Das wird ein ertragreicher Jahrgang! Erstaunlich viele Trauben hängen an den Rebstöcken des Hessischen Landesvertretung zwischen Potsdamer Platz und Brandenburger Tor. Im ehemaligen Todesstreifen zwischen Ost- und Westberlin ist vor drei Jahren ein possierlicher Südhang aufgeschüttet und mit 155 Rebstöcken bepflanzt worden. Dort reifen jetzt Riesling, Spätburgunder und Saint Laurent, typische Sorten für den Rheingau und die Hessische Bergstraße. Eine Berliner Oberschule pflegt den Weinberg mitten im Berliner Regierungsviertel. Weinbau in Preußen, das hat durchaus Tradition. Die Geisenheimer Forschungsanstalt für Garten- und Weinbau, die den Erdhuckel bepflanzte, wurde 1872 als Königlich Preußische Lehranstalt für Obst- und Weinbau gegründet. Ein Pionierprojekt? Wenn das so weitergeht mit dem Klimawandel, dürften Berlin und die Mark Brandenburg bald wieder für den Weinbau attraktiv werden. (13. September 2010)

Kulturrepublik (81)
Waldidylle eines Bürgerschrecks

Brechts Sommerhaus mit Garten in Buckow, eine knappe Autostunde vom Berliner Zentrum entfernt, ist ein anmutiges Ausflugsziel. Ein weiteres Künstlerhaus ganz in der Nähe kann seit dem Wochenende besichtigt werden. Auf Drängen Brechts baute sich der befreundete Montagekünstler und Grafiker John Heartfield im benachbarten Waldsieversdorf eine Datsche. Das verträumte Holzhäuschen unter Kiefern offenbart eine zarte, verletzliche und romantische Seite des Künstlers, der vor allem als aggressiver politischer Fotomonteur berühmt wurde. Lange stand die Hütte leer und drohte gänzlich zu vermodern. Die kleine Gemeinde und ein Freundeskreis kämpften 12 Jahre darum, das Heartfield-Haus als Gedenkstätte und Ort für Kulturveranstaltungen herrichten zu können, unterstützt von der Berliner Akademie der Künste, die das Interieur in ihrem Archiv verwahrte. Nun ist das Wohnzimmer mit Seeblick wieder gemütlich möbliert, in der geräumigen Küche können Ausstellungen gezeigt werden und in der Veranda Lesungen stattfinden -  den Waldsierversdorfern sei Dank, denen der kommunistische Bürgerschreck John Heartfield als umgänglicher Mitbürger in Erinnerung geblieben ist. (6. September 2010)
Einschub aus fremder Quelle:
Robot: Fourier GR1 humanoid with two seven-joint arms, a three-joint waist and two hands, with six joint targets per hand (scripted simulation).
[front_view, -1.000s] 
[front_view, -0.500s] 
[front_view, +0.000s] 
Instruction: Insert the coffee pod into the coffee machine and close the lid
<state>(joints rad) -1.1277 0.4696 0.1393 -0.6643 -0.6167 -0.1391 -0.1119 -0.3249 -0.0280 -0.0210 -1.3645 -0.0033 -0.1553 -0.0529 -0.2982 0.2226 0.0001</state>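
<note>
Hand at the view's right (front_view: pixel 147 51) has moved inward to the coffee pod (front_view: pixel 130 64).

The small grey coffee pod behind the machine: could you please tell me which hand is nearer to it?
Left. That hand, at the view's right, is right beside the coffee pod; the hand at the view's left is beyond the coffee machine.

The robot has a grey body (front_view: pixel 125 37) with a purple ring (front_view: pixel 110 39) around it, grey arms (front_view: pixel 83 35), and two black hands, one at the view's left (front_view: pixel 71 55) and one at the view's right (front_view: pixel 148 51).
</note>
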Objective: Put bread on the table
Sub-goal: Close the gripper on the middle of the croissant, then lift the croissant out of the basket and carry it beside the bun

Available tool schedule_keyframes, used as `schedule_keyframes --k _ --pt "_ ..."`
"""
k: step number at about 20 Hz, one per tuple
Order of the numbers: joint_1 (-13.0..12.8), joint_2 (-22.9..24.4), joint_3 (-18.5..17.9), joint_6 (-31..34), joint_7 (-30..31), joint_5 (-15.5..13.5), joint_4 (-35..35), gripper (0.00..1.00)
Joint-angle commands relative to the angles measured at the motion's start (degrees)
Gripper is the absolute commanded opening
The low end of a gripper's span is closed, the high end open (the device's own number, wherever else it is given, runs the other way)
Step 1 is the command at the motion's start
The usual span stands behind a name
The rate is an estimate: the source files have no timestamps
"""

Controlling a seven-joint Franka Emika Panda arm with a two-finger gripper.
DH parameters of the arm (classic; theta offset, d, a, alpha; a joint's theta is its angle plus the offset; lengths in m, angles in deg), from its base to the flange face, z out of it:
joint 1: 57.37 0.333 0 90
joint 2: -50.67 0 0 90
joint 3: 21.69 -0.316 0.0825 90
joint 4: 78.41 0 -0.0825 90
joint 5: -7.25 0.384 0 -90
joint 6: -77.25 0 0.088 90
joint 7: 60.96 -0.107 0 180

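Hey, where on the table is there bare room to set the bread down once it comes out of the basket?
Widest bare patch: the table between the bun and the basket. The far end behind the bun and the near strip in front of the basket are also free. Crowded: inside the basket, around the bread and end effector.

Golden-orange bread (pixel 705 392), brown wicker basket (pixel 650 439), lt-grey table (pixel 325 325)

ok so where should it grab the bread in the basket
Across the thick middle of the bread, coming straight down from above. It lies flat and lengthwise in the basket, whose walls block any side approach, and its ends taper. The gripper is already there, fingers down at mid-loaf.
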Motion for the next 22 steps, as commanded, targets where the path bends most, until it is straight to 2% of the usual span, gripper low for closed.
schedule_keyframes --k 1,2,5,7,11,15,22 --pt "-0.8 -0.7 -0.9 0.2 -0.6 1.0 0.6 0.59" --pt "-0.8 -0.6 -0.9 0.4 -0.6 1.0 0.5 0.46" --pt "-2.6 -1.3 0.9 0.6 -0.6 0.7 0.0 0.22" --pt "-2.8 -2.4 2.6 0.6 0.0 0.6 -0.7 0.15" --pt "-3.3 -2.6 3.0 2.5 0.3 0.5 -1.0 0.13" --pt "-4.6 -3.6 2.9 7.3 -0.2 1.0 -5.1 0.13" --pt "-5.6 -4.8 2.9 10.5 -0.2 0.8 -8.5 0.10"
www.johnheartfield-haus.de

Kulturrepublik (80)
Freundlich möbliert

Vielleicht 100 Buchumschläge in Rot, Rosa, Lila und Beige liegen als Flickenteppich auf dem polierten Steinfussboden im Kunstraum des Bundestages. Ein Vorgeschmack auf die halb abstrakten Wandbilder aus antiquarischen Büchern, die das Foyer in einem halb fertigen Erweiterungsbau für die Parlamentarier zieren sollen, etwa 200 Meter vom Reichstag entfernt. „600 Bücher für 600 Parlamentarier“ will der Berner Künstler Peter Wüthrich an die Wände dübeln. Durch einen gelben Lichttunnel der Berliner Künstlerin Gunda Förster sollen die Angeordneten das Bürohaus betreten. Im 3000 Quadratmeter großen Innenhof erwartet sie dann ein luftiger Cornushain mit einem filigranen Pavillon in Kreisform. Damit will der Schweizer Landschaftsarchitekt Guido Hager die Abgeordneten zu kontemplativem Nachdenken und politischen Diskussionen in frischer Luft anregen. Sehr nett, das alles. Auch Abgeordnete haben ein Anrecht auf ein freundlich möbliertes Rückzugsgebiet. (30. August 2010)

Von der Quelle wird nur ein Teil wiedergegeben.